Il governo armeno ha dichiarato domenica in una dichiarazione che a centinaia di rifugiati sono già stati forniti alloggi finanziati dal governo.

Ma non ha pubblicato un piano chiaro su come far fronte ad un afflusso di persone. Il primo ministro Pashinyan ha annunciato la settimana scorsa che erano in atto piani per prendersi cura di un massimo di 40.000 rifugiati.

Pashinyan è stato accusato di aver fatto troppe concessioni all’Azerbaigian e si chiedono le sue dimissioni.

Mercoledì le forze separatiste armene presenti nel territorio hanno deciso di disarmarsi, a seguito dell’ offensiva militare azera.

L’Armenia ha ripetutamente affermato che un esodo di massa dalla regione sarebbe colpa delle autorità azere.

In un discorso televisivo di domenica, Pashinyan ha detto che molti all’interno dell’enclave “vedrebbero l’espulsione dalla patria come l’unica via d’uscita” a meno che l’Azerbaijan non fornisca “condizioni di vita reali” e “meccanismi efficaci di protezione contro la pulizia etnica”.

Ha ripetuto che il suo governo è pronto ad “accogliere con amore i nostri fratelli e sorelle”.

Il Nagorno-Karabakh, una regione montuosa nel Caucaso meridionale, è riconosciuta a livello internazionale come parte dell’Azerbaigian, ma è controllata da trent’anni dall’etnia armena. L’enclave è sostenuta dall’Armenia, ma anche dalla sua alleata, la Russia, che da anni vi conta centinaia di soldati.

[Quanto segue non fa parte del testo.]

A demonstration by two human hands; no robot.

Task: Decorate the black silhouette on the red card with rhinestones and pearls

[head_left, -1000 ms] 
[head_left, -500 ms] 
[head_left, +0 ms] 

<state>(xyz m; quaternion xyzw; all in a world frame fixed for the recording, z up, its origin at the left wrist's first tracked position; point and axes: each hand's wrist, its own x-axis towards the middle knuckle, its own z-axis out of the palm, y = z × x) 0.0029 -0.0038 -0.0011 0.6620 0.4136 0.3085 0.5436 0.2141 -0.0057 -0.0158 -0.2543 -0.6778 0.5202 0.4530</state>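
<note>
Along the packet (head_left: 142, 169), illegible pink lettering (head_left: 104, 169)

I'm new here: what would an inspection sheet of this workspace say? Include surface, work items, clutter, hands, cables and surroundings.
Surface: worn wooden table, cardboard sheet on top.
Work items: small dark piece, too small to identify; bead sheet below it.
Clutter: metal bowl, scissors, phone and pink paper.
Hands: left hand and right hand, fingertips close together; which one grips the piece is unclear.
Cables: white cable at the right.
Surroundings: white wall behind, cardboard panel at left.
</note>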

Cinque caschi blu russi sono stati uccisi – insieme ad almeno 200 armeni e dozzine di soldati azeri – durante l’invasione dell’esercito azerbaigiano la scorsa settimana.

Domenica, il ministero della Difesa dell’Azerbaigian ha dichiarato di aver confiscato altro equipaggiamento militare, tra cui un gran numero di razzi, proiettili di artiglieria, mine e munizioni.

Nonostante le rassicurazioni pubbliche dell’Azerbaijan, ci sono timori per i residenti del Nagorno-Karabakh, con una sola consegna di aiuti di 70 tonnellate di cibo che è stata consentita da quando i separatisti hanno accettato il cessate il fuoco e hanno acconsentito al disarmo.

I leader etnici armeni affermano che migliaia di persone sono senza cibo né riparo e dormono negli scantinati, negli edifici scolastici o all’aperto.

David Babayan, consigliere del leader etnico armeno del Nagorno-Karabakh, Samvel Shahramanyan, ha detto che si aspetta che quasi tutti se ne vadano.

Il suo popolo “non vuole vivere come parte dell’Azerbaigian – il 99,9% preferisce lasciare le nostre terre storiche”.

“Il destino dei nostri poveri passerà alla storia come una vergogna e una vergogna per il popolo armeno e per l’intero mondo civilizzato”.

“I responsabili del nostro destino un giorno dovranno rispondere davanti a Dio dei loro peccati.”